Start to finish, the listing must be rewritten exactly.

> [Provided material]
__________________________________________________

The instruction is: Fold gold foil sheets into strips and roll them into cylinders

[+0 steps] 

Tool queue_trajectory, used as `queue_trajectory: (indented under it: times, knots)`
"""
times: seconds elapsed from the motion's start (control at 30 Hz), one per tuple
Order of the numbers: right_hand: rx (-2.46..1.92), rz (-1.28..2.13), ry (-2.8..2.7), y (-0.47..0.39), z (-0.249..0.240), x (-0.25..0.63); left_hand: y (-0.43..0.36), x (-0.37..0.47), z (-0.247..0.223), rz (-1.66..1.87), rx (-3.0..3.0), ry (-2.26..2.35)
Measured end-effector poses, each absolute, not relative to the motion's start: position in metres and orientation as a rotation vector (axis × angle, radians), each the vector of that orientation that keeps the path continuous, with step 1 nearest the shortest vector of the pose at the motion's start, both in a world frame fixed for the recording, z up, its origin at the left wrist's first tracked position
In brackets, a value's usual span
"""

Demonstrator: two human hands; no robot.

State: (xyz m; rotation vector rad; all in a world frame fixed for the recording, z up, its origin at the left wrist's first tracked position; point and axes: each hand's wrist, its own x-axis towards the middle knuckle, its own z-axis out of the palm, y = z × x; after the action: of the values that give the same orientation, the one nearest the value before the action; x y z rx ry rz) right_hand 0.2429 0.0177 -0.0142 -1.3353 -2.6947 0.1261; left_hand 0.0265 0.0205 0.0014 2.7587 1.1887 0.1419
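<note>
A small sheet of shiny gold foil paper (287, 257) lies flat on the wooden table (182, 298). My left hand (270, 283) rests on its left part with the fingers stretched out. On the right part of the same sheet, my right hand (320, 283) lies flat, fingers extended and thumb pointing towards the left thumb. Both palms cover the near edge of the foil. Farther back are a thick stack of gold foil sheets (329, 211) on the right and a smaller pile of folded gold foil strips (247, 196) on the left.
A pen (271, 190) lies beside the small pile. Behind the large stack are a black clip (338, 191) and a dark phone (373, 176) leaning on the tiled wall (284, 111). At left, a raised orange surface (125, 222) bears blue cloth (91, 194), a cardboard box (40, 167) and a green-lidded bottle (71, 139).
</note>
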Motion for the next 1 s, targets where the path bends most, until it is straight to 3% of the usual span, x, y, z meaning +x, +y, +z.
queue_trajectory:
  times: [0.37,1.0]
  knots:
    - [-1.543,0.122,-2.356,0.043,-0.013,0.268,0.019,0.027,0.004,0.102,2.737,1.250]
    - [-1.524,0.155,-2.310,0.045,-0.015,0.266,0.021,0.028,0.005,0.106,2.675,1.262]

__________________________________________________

> [Solved exercise]
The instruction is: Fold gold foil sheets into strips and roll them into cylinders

[+0 steps] 

Tool queue_trajectory, used as `queue_trajectory: (indented under it: times, knots)`
"""
times: seconds elapsed from the motion's start (control at 30 Hz), one per tuple
Order of the numbers: right_hand: rx (-2.46..1.92), rz (-1.28..2.13), ry (-2.8..2.7), y (-0.47..0.39), z (-0.249..0.240), x (-0.25..0.63); left_hand: y (-0.43..0.36), x (-0.37..0.47), z (-0.247..0.223), rz (-1.66..1.87), rx (-3.0..3.0), ry (-2.26..2.35)
Measured end-effector poses, each absolute, not relative to the motion's start: position in metres and orientation as a rotation vector (axis × angle, radians), each the vector of that orientation that keeps the path continuous, with step 1 nearest the shortest vector of the pose at the motion's start, both in a world frame fixed for the recording, z up, its origin at the left wrist's first tracked position
In brackets, a value's usual span
"""

Demonstrator: two human hands; no robot.

State: (xyz m; rotation vector rad; all in a world frame fixed for the recording, z up, its origin at the left wrist's first tracked position; point and axes: each hand's wrist, its own x-axis towards the middle knuckle, its own z-axis out of the palm, y = z × x; after the action: of the values that give the same orientation, the one nearest the value before the action; x y z rx ry rz) right_hand 0.2429 0.0177 -0.0142 -1.3353 -2.6947 0.1261; left_hand 0.0265 0.0205 0.0014 2.7587 1.1887 0.1419
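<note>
A small sheet of shiny gold foil paper (287, 257) lies flat on the wooden table (182, 298). My left hand (270, 283) rests on its left part with the fingers stretched out. On the right part of the same sheet, my right hand (320, 283) lies flat, fingers extended and thumb pointing towards the left thumb. Both palms cover the near edge of the foil. Farther back are a thick stack of gold foil sheets (329, 211) on the right and a smaller pile of folded gold foil strips (247, 196) on the left.
A pen (271, 190) lies beside the small pile. Behind the large stack are a black clip (338, 191) and a dark phone (373, 176) leaning on the tiled wall (284, 111). At left, a raised orange surface (125, 222) bears blue cloth (91, 194), a cardboard box (40, 167) and a green-lidded bottle (71, 139).
</note>
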Motion for the next 1 s, targets where the path bends most, until it is straight to 3% of the usual span, x, y, z meaning +x, +y, +z.
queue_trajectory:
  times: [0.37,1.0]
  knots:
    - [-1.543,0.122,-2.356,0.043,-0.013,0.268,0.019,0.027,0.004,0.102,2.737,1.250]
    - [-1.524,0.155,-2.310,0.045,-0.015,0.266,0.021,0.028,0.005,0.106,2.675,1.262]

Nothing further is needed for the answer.